After that, she woke the two older boys and led them out to the rock garden, where she told them to lie down. She struck Luke in the head with a large rock at least eight times before dragging his body behind a swing and placing the rock on top of him to stop his breathing. She said that at that point, she told God that she couldn’t do anything more to her son. She said that at that exact moment, she saw a lightning flash, and took it as a sign from God that Luke was now dead.
She then returned to the rock garden and did the same to Joshua. When he began to struggle against her, she kneeled on his arms and continued striking him until he stopped fighting.
When she was done, she placed the call to 911.
Thankfully, doctors were able to save Aaron’s life. However, he suffered severe brain damage, losing his sight and ability to live independently.
In late March 2004, Laney stood trial in Tyler County, Texas, facing two capital murder charges and one charge of aggravated assault.
She pled not guilty by reason of insanity — a difficult strategy, particularly in Texas. Nationally, only about 1 percent of criminal defendants take this plea, and of those, only about a quarter of them are successful. In addition, Texas has some of the strictest qualifications for an insanity defense. Known as the M’Naghten Rule, defendants must prove both that they have a mental disease or defect and that they could not tell right from wrong at the time of the crime.
Deanna, now under mental-health care and taking medication, cried through most of the six-day trial. She did not take the stand. When the graphic, bloody photos of the crime scene and her sons’ bodies were presented, she would not look at them.
Five psychiatrists, including Drs. Phillip Resnick and Park Dietz, testified about Deanna’s mental state. Resnick and Dietz both worked on the Yates trial, though in that trial, Dietz had testified that Yates did in fact know right from wrong when she committed her crimes. In this trial, however, he testified that Deanna did not know right from wrong when she killed her children.
Several of these experts testified that they believed Deanna had been suffering from undiagnosed mental illness for the past three years. She had disclosed to her psychiatrists that years earlier, she had hallucinated the smell of brimstone — which she took as a sign of the devil — and saw signs in her infants’ bowel movements. She had told no one of these hallucinations. And when she did begin telling her congregation that she was hearing God speak to her and that the end of the world was coming, no one questioned her mental state, since those beliefs were an accepted part of their religion.

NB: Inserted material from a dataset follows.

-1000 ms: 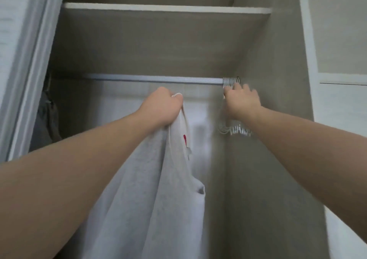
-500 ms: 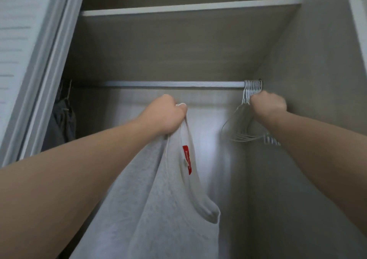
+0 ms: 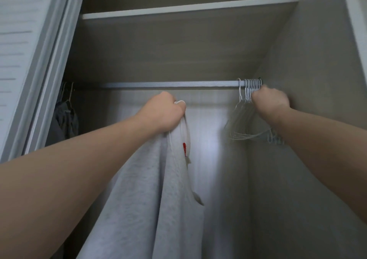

With both criteria of the M’Naughten rule satisfied, Deanna was found not guilty by reason of insanity and sentenced to Kerrville mental hospital, alongside Andrea Yates, for an undetermined amount of time.
In 2008, Keith Laney divorced Deanna and later remarried.
In 2012, after eight years, four of her psychologists testified that there was no reason to keep her behind bars, saying she was no longer a threat to herself or others. She was released on the conditions that she continue taking her medications as prescribed, and to have no contact with minors, along with other conditions.